- DATA SHOWN
· · · · ·
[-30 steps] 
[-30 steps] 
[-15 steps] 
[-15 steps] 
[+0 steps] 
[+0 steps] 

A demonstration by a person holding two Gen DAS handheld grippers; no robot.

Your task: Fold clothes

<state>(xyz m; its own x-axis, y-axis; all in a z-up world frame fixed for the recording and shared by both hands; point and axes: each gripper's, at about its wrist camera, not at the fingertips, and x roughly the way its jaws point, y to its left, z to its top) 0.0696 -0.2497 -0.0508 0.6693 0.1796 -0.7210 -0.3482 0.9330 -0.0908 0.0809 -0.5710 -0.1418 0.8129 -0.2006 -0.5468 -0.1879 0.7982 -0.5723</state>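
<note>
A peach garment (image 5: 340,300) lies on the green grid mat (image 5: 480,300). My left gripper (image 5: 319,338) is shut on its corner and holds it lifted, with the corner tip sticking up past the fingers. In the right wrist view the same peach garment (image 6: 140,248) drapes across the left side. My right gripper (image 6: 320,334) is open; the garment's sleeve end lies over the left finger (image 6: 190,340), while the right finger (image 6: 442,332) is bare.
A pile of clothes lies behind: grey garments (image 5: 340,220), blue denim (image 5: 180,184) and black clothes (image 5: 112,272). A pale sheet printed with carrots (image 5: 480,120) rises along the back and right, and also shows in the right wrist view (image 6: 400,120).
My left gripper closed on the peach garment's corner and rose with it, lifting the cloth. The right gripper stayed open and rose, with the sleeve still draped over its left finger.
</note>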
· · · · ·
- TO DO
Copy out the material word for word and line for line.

- YOUR RESPONSE
[-30 steps] 
[-30 steps] 
[-15 steps] 
[-15 steps] 
[+0 steps] 
[+0 steps] 

A demonstration by a person holding two Gen DAS handheld grippers; no robot.

Your task: Fold clothes

<state>(xyz m; its own x-axis, y-axis; all in a z-up world frame fixed for the recording and shared by both hands; point and axes: each gripper's, at about its wrist camera, not at the fingertips, and x roughly the way its jaws point, y to its left, z to its top) 0.0696 -0.2497 -0.0508 0.6693 0.1796 -0.7210 -0.3482 0.9330 -0.0908 0.0809 -0.5710 -0.1418 0.8129 -0.2006 -0.5468 -0.1879 0.7982 -0.5723</state>
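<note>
A peach garment (image 5: 340,300) lies on the green grid mat (image 5: 480,300). My left gripper (image 5: 319,338) is shut on its corner and holds it lifted, with the corner tip sticking up past the fingers. In the right wrist view the same peach garment (image 6: 140,248) drapes across the left side. My right gripper (image 6: 320,334) is open; the garment's sleeve end lies over the left finger (image 6: 190,340), while the right finger (image 6: 442,332) is bare.
A pile of clothes lies behind: grey garments (image 5: 340,220), blue denim (image 5: 180,184) and black clothes (image 5: 112,272). A pale sheet printed with carrots (image 5: 480,120) rises along the back and right, and also shows in the right wrist view (image 6: 400,120).
My left gripper closed on the peach garment's corner and rose with it, lifting the cloth. The right gripper stayed open and rose, with the sleeve still draped over its left finger.
</note>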

The exercise contains nothing more.